Il cinema americano degli anni 90 ci aveva abituato a vedere broker con la faccia di Michael Douglas tapini e disperati, il cui sogno americano era abbandonare la bolgia finanziaria per rifugiarsi su un'isola deserta a contemplare i granchi, vicino a una lunga signorina servizievole. Ma adesso siamo nel 2007, e il sogno americano, oltre a quello di non morire in Iraq o in un temuto attentato terronistico, è tornato a essere reaganiano: se proprio non si può diventate ricchissimi, che almeno si riesca ad arrivare alla fine del mese. Deve essere per questo, oltre ovviamente per il dinamismo dell'azione e la furbizia con cui il nostro regista sa compiacere il pubblico, che negli Stati Uniti La ricerca della felicità sta avendo incassi record, già nei primi giorni 104.510.417 dollari; il protagonista Will Smith è tra i candidati a tutti i premi di critica più importanti, e il piccolo Jaden Christopher Syre Smiths, suo figlio settenne anche nella vita, è candidato come "supporting actor". No nomination per Muccino, almeno per ora. Tanto per dire come gli americani sono occhiuti quando si tratta di bambini: il film è classificato PG-13, cioè vietato ai minori di 13 anni non accompagnati, perché viene pronunciata la parola "fuck" (fottiti, da noi usatissima in tv) e per l'intensità psicologica».
Il film, che è anche un libro appena pubblicato in Italia da Fandango, racconta una parte della vita vera di Chris Gardner, oggi a capo di una fortunata compagnia di intermediazione finanziaria, miliardario ed eletto "Padre dell'anno". Arrivato dal ghetto nero di Milwaukee, tanti fratelli e padre assente, in una San Francisco affollata da poveri senza speranza, decide che un giorno anche lui avrà una rossa Ferrari.
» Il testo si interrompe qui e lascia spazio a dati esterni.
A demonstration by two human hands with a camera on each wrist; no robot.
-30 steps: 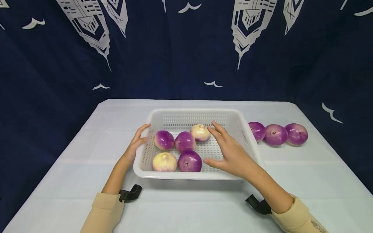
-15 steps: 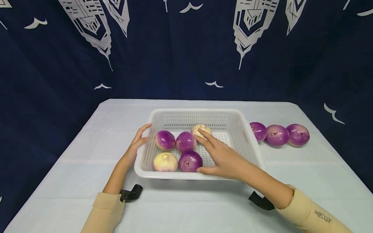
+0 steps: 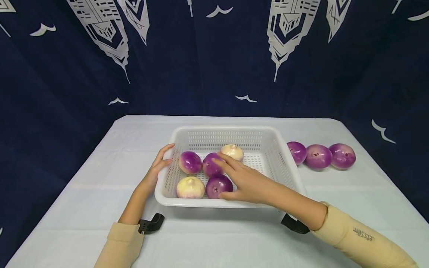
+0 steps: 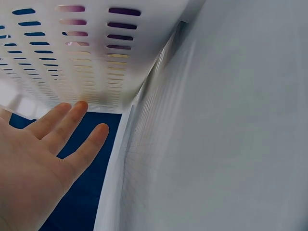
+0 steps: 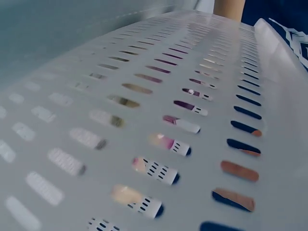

Il film salta i preliminari, compresi i paradisi sessuali con la compagna, e inizia subito con la predica molto americana: «Non permettere a nessuno di dirti che quello che desideri è irraggiungibile, se hai un sogno, devi difenderlo, se vuoi qualcosa, vale prenditela. Punto».
Piantato dalla moglie esasperata dalla miseria, Will Smith non riesce a vendere inutili apparecchi medici e sognando di fare il broker, ottiene di poter frequentare un corso di sei mesi non pagato, per imparare il mestiere. Siamo in America, la competizione è tutto, alla fine, dei venti disgraziati aspiranti, uno solo otterrà quel posto horror verso la ricchezza.
Cacciato di casa per non aver pagato l'affitto, diventato un homeless, in fila la sera per il dormitorio pubblico se no lui e il piccino a dormire nei cessi delle metropolitane; come per la Cosetta dei Miserabili, una disgrazia tira l'altra, gli rubano la merce, perde una scarpa, lo arrestano, arriva al colloquio fatale senza camicia, errore imperdonabile. Il piccino non sbraita, il papà trasforma la miseria in gioco: il lavoro un disastro, il corso invece bene, il ragazzo nero degli anni 80 è sempre sorridente, sicuro di sé, ossequioso, spiritoso, camicia perfetta, malgrado i disagi notturni. I capi bianchi tutti gentili e indifferenti, non vogliono né vedere né sapere. Smith corre in continuazione, è bravo, il film è solo lui: anche il cinico che dopo due ore di disastri, ma certo del lieto fine, ormai si è spappolato in una poltrona di zucchero filato, si lascia alla fine intenerire, quando Will Smith sa di avercela fatta, dal suo viso immobile, chiuso a contenere la lunga disperazione, senza più la maschera del finto uomo di successo.